Like any change of technology or work practice in a shop, if the workers affected don’t receive sufficient guarantees of income, benefits, and protections their support for it, regardless of the urgency, will suffer.

Fossil fuel unions in Texas sign on to a climate jobs plan

By Elizabeth Perry - Work and Climate Change Report, September 7, 2021

A July report from the Workers’ Institute at Cornell University Industrial Relations School examines the state of play in Texas and makes a series of recommendations “that can help Texas simultaneously combat climate change, create high-quality jobs, and build more equitable and resilient communities.” Combatting Climate Change, Reversing Inequality: A Climate Jobs Program for Texas identifies the current challenges : a COVID-19 public health pandemic and ensuing economic crisis; a growing crisis of inequality of income, wealth, race and power; and the worsening climate crisis, which has brought weather disasters to the state.

Texas is an interesting case study: it is the state with the most greenhouse gas emissions and pollution in the U.S., with 42.4% of emissions from its well-established oil and gas industry. Oil and gas (including extraction, refining, petrochemical production) employs over 450,000 Texans, with a state-wide unionization rate of 4.8%. But Texas also leads the states in wind power installations and has wind power manufacturing facilities. Into this mix, the researchers crafted a series of concrete recommendations for jobs-driven strategies to achieve a low-carbon, more equitable economy. These include targets for the installation of wind, solar and geothermal energy, along with an upgraded electricity grid to handle renewables; a target of 2040 to electrify school buses and State and Local government vehicle fleets ; construction of a High-Speed Rail Network between the five largest cities in Texas; a target to reduce energy use in existing buildings by 30% by 2035, and a mandate for Net-Zero Emissions for new construction by 2050; and the creation of a multi-stakeholder Just Transition Commission. The report also applies many of these recommendations for the cities of Houston, Dallas, and San Antonio.

Each of these state-wide recommendations is described in detail, with costing, GHG emissions reductions estimates, and job creation estimates by sector. Total direct jobs created over a range from 10 to 25 years is estimated at 1,140,186, with another 1,125,434 indirect and 913,981 induced jobs.

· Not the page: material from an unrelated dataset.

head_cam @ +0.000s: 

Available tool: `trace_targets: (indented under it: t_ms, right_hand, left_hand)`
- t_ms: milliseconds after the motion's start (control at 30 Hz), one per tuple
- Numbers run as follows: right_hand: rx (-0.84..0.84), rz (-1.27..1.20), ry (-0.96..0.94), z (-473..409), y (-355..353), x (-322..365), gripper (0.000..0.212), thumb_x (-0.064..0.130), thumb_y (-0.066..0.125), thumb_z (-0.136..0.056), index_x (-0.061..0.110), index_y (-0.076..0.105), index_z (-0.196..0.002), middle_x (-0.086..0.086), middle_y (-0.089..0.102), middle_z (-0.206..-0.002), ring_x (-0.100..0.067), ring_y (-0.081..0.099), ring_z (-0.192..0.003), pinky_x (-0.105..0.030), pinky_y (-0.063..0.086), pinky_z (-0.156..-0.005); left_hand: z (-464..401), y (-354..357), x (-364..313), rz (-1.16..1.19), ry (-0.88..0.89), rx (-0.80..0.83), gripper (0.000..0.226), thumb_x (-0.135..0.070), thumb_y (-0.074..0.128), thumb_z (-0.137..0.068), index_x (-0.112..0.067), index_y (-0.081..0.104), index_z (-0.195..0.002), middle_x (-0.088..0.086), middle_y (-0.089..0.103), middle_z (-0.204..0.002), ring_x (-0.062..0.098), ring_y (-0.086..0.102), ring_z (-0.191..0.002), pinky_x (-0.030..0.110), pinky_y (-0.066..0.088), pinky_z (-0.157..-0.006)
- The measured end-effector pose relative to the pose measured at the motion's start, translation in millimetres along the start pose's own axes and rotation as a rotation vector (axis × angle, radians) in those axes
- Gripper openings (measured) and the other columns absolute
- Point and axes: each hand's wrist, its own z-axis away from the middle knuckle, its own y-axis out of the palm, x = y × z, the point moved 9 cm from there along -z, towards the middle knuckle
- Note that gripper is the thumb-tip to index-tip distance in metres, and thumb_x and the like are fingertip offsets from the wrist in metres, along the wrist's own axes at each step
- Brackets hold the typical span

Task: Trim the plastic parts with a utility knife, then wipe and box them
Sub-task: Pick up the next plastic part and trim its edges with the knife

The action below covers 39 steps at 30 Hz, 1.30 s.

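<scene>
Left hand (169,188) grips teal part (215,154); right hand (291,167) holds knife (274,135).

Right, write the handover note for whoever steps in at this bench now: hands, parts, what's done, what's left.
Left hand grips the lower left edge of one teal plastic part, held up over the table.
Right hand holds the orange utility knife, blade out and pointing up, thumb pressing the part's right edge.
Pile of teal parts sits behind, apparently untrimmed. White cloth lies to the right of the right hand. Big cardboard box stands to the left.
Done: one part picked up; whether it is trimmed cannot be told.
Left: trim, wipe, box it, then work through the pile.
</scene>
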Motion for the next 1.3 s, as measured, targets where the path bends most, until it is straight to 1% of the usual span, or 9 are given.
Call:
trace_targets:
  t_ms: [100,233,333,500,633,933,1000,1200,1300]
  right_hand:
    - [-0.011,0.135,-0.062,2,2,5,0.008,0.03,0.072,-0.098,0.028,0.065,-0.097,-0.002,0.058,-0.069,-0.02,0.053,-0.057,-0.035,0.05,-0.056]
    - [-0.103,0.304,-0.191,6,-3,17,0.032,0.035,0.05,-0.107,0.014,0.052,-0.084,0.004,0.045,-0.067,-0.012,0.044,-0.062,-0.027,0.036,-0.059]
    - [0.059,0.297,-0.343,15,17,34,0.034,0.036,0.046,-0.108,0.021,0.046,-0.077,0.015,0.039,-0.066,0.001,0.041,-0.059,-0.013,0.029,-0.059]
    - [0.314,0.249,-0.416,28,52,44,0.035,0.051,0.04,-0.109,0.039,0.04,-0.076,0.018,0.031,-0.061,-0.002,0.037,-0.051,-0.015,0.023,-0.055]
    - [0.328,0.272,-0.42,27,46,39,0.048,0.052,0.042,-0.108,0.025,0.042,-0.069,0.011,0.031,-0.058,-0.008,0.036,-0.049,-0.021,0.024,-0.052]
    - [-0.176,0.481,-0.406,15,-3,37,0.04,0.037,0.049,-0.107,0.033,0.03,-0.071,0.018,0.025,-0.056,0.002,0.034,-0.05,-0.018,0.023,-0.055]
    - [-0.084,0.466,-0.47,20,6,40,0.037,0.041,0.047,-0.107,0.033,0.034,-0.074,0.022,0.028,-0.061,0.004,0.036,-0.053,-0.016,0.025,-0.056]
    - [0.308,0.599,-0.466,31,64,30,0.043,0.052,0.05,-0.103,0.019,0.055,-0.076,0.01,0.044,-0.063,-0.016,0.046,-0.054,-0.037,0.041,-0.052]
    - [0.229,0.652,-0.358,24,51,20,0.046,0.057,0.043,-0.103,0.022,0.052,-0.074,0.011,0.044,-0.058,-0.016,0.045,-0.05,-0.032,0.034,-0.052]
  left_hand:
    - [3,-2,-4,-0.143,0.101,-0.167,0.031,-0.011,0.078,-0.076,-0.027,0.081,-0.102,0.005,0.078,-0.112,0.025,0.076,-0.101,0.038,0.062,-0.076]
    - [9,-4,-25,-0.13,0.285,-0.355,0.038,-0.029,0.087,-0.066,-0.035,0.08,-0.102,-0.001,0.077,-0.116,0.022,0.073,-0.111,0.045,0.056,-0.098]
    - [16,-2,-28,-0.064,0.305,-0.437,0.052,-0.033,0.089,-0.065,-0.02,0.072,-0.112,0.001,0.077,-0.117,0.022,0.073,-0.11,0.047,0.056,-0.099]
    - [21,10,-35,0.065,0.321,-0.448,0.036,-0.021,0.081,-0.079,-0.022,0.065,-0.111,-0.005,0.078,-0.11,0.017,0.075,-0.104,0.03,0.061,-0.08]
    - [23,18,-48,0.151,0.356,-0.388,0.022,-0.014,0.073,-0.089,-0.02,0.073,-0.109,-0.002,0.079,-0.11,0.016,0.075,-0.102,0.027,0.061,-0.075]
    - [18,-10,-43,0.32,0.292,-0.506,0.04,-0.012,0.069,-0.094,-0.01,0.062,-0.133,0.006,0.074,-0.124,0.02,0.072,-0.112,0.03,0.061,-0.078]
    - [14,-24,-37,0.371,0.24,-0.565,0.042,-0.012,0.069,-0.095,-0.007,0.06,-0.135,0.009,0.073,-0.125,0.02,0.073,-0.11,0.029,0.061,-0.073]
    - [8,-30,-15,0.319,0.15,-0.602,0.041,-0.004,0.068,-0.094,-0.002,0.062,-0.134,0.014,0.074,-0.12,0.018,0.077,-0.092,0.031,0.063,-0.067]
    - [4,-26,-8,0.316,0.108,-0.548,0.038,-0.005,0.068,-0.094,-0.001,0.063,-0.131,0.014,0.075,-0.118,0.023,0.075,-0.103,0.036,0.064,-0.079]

The report was written by Professors Lara Skinner and J. Mijin Cha, with research assistance from Hunter Moskowitz and Matt Phillips, in consultation with 27 Texas labour unions. It accompanies the launch of the Texas Climate Jobs Project , an offshoot of the Texas AFL-CIO. Lara Skinner describes the report and the Climate Jobs Project in “Why Texas Fossil Fuel unions signed onto a climate plan” (Grist, July 30). A press release from Texas AFL-CIO includes a summary of recommendations and endorsements from various unions.